What is needed
The line with "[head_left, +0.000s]", the line with "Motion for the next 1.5", and all lines between them in the material below: return these exactly, and no others.

━━━━━ Given records

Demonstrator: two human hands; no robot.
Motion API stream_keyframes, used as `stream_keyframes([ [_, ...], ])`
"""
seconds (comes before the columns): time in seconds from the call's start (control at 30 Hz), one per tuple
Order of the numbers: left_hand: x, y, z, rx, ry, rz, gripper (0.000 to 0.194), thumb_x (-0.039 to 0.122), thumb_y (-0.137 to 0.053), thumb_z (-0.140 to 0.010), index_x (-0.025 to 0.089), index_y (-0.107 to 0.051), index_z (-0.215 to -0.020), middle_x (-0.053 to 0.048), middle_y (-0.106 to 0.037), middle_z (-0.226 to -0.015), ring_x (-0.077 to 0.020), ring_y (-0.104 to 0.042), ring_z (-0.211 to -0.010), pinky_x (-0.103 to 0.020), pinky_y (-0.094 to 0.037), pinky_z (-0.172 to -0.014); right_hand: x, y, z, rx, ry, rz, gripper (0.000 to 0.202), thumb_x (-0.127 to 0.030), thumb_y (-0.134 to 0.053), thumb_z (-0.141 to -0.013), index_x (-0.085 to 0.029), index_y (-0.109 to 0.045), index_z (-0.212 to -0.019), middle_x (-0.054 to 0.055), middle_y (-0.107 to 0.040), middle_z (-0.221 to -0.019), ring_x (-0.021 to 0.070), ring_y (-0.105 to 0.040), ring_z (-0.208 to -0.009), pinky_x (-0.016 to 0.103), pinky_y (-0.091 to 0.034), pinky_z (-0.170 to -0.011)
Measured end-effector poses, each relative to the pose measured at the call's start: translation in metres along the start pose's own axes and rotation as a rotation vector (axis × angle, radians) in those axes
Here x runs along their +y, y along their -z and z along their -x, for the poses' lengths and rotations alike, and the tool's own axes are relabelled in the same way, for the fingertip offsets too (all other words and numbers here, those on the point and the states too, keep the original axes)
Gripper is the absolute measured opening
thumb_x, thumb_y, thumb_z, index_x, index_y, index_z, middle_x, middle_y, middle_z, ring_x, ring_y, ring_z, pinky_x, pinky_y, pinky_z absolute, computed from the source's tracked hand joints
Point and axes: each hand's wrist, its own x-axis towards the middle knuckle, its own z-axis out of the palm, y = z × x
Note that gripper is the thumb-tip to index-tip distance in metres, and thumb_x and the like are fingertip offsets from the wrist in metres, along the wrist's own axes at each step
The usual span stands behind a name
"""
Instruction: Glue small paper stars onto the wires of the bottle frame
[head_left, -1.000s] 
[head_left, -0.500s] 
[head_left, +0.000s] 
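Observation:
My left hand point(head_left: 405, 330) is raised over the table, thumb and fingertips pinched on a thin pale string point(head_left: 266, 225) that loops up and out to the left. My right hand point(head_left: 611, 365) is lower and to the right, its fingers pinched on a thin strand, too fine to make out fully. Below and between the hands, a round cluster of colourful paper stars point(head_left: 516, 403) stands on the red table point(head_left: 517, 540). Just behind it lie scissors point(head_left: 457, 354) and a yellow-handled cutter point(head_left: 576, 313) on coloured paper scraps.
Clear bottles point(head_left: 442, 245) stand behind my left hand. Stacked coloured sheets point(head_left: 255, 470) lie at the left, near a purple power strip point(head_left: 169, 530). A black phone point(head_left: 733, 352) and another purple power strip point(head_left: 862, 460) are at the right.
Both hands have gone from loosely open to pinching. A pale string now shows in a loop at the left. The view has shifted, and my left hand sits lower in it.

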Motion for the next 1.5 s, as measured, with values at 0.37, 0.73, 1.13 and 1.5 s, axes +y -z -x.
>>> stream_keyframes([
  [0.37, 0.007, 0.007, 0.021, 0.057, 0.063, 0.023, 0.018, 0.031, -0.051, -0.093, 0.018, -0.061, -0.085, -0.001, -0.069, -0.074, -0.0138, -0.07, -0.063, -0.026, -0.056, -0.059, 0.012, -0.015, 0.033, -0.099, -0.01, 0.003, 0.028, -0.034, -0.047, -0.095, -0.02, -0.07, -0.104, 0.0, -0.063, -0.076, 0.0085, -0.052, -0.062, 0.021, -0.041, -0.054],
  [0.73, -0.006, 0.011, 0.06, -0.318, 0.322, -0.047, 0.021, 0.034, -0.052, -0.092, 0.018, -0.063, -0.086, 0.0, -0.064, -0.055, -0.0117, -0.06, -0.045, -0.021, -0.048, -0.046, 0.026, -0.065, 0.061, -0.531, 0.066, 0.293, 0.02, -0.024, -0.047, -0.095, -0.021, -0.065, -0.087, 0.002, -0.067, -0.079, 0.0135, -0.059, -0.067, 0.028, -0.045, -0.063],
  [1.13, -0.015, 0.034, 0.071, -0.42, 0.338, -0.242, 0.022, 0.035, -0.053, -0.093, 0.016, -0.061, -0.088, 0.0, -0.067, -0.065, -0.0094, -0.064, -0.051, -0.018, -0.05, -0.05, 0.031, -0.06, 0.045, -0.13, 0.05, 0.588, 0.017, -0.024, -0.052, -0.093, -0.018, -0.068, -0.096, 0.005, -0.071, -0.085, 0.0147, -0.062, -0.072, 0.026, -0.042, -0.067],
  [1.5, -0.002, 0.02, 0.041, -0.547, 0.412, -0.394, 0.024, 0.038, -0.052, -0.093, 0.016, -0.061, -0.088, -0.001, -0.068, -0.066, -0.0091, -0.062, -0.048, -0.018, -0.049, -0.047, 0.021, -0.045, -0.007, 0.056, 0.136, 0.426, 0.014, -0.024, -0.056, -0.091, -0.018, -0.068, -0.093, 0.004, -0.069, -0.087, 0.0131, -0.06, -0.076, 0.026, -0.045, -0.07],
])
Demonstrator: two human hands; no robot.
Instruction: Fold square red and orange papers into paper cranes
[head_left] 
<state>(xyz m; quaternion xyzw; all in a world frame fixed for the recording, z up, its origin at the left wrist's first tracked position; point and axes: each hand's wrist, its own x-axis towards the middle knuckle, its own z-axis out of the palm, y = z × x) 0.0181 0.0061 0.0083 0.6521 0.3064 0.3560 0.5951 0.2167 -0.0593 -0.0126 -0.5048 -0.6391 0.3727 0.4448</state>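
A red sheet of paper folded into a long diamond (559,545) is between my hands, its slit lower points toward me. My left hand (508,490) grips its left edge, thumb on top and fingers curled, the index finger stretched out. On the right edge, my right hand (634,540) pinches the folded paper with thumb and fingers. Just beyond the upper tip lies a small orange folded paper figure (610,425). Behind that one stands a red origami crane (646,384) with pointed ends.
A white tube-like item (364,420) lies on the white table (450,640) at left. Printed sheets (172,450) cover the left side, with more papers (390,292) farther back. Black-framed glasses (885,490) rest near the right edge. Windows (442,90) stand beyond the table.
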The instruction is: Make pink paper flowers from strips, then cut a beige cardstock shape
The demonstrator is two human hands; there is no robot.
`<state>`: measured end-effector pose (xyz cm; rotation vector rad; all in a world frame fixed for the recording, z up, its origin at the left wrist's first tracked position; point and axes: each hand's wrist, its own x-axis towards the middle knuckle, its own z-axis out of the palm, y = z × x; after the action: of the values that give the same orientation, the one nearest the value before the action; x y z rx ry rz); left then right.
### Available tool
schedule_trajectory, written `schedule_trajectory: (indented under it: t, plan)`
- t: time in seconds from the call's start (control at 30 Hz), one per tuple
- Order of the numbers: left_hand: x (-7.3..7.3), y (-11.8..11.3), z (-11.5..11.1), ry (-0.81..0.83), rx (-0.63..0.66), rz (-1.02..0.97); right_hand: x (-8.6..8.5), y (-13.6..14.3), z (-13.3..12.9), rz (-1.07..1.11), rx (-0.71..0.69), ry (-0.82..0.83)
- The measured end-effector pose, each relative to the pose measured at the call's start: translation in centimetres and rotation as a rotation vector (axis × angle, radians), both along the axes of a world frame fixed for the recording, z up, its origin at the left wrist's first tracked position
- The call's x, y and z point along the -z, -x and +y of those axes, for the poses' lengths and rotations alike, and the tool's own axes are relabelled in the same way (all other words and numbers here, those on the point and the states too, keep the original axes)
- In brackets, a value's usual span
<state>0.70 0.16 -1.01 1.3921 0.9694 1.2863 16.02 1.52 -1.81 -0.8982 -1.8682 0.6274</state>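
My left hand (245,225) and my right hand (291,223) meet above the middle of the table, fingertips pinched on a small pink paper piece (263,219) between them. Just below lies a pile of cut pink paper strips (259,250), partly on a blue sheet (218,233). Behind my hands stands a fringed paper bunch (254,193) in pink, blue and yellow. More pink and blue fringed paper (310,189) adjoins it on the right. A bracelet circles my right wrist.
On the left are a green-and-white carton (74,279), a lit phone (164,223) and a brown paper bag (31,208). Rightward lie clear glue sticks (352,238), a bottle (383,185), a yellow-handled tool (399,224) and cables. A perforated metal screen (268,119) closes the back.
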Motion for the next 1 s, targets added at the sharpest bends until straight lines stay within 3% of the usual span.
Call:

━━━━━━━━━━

Task output
[head_left, +0.000s] 
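Observation:
My left hand point(head_left: 405, 330) is raised over the table, thumb and fingertips pinched on a thin pale string point(head_left: 266, 225) that loops up and out to the left. My right hand point(head_left: 611, 365) is lower and to the right, its fingers pinched on a thin strand, too fine to make out fully. Below and between the hands, a round cluster of colourful paper stars point(head_left: 516, 403) stands on the red table point(head_left: 517, 540). Just behind it lie scissors point(head_left: 457, 354) and a yellow-handled cutter point(head_left: 576, 313) on coloured paper scraps.
Clear bottles point(head_left: 442, 245) stand behind my left hand. Stacked coloured sheets point(head_left: 255, 470) lie at the left, near a purple power strip point(head_left: 169, 530). A black phone point(head_left: 733, 352) and another purple power strip point(head_left: 862, 460) are at the right.
Both hands have gone from loosely open to pinching. A pale string now shows in a loop at the left. The view has shifted, and my left hand sits lower in it.
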
Motion for the next 1.5 s, as measured, with values at 0.37, 0.73, 1.13 and 1.5 s, axes +y -z -x.

Nothing else remains for the exercise.